A Boone le chorrea sangre de la comisura de los labios y también de la nariz y da la impresión de haberse revolcado por el suelo.
—Tendrías que estar vigilando el motel —le dice.
—Estaba preocupada por ti —responde ella— y parece que tenía suficiente motivo. ¿De dónde has sacado la escopeta?
—Me la han dado.
—¿Voluntariamente?
—Más o menos.
Regresa por la carretera hasta el motel.
El coche de Teddy sigue allí.
—¿Has encontrado a Teddy? —pregunta Petra.
—No —dice él.
—Habría que llevarte al hospital.
—No hace falta.
Abre la portezuela lateral de la camioneta y busca por ahí hasta que encuentra un pequeño botiquín de primeros auxilios. Se sienta en el asiento delantero, tuerce el espejo retrovisor y se mira en él mientras va limpiando los cortes y los arañazos que tiene en la cara, los limpia con algodón y los frota con antiséptico. A continuación, cubre con una tirita el corte que tiene sobre el ojo izquierdo.
—¿Puedo ayudarte? —pregunta Petra.
—Ya te he pedido ayuda —dice Boone—. Tenías que estar vigilando el motel.

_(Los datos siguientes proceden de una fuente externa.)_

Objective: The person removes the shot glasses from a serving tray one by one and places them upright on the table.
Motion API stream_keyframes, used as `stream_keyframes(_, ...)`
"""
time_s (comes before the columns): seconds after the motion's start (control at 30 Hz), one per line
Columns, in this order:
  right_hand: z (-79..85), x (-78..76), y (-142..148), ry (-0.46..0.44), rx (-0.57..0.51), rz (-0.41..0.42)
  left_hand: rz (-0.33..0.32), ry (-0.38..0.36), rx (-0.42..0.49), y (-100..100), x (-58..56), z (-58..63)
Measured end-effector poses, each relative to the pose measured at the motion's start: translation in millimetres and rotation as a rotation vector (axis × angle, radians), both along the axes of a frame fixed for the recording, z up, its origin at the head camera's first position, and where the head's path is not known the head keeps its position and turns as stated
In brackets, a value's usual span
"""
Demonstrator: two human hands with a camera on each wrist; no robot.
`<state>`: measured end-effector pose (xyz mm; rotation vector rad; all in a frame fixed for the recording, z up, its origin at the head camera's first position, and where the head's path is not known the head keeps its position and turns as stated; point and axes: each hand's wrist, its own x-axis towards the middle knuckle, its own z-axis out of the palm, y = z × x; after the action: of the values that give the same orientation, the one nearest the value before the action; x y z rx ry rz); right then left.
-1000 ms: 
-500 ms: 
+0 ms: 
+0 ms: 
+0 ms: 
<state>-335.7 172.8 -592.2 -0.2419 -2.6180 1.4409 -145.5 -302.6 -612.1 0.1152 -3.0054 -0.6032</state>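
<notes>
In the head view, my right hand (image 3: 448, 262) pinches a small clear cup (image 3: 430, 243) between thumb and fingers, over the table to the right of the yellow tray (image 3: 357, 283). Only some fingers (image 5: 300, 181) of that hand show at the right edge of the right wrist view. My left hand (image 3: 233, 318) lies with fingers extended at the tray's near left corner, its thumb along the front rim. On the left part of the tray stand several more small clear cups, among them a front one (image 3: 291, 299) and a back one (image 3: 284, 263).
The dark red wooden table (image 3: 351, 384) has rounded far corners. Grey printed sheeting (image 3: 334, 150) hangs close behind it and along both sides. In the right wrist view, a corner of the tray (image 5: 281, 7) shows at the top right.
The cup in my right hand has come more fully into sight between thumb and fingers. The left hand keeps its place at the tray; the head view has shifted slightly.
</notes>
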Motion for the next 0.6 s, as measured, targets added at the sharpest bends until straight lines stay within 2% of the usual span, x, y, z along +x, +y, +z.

—Ya me he disculpado por eso.
Cuando acaba de pegar la tirita, coge un frasco de comprimidos, extrae uno y se lo traga.
—¿Qué…?
—Vicodina —dice él—. El caramelo de los karatecas. No he encontrado a Teddy ni a Tammy. Lo único que he encontrado fue un campamento de
mojados
.
—¿Un qué?
—
Mojados
—repite Boone—. Espaldas mojadas. Mexicanos que entran ilegalmente en el país. Trabajan en los campos y algunos de ellos viven en campamentos. Por lo general, están metidos en lo alto de los cañones, pero este estaba entre las cañas, junto al río. No fui muy bien recibido.
«Sin embargo, es raro —piensa— que los
mojados
fueran tan agresivos. Por lo general, hacen todo lo posible por pasar desapercibidos. Lo que menos quieren es tener problemas y darle una paliza a un blanco es, sin duda, un problema.»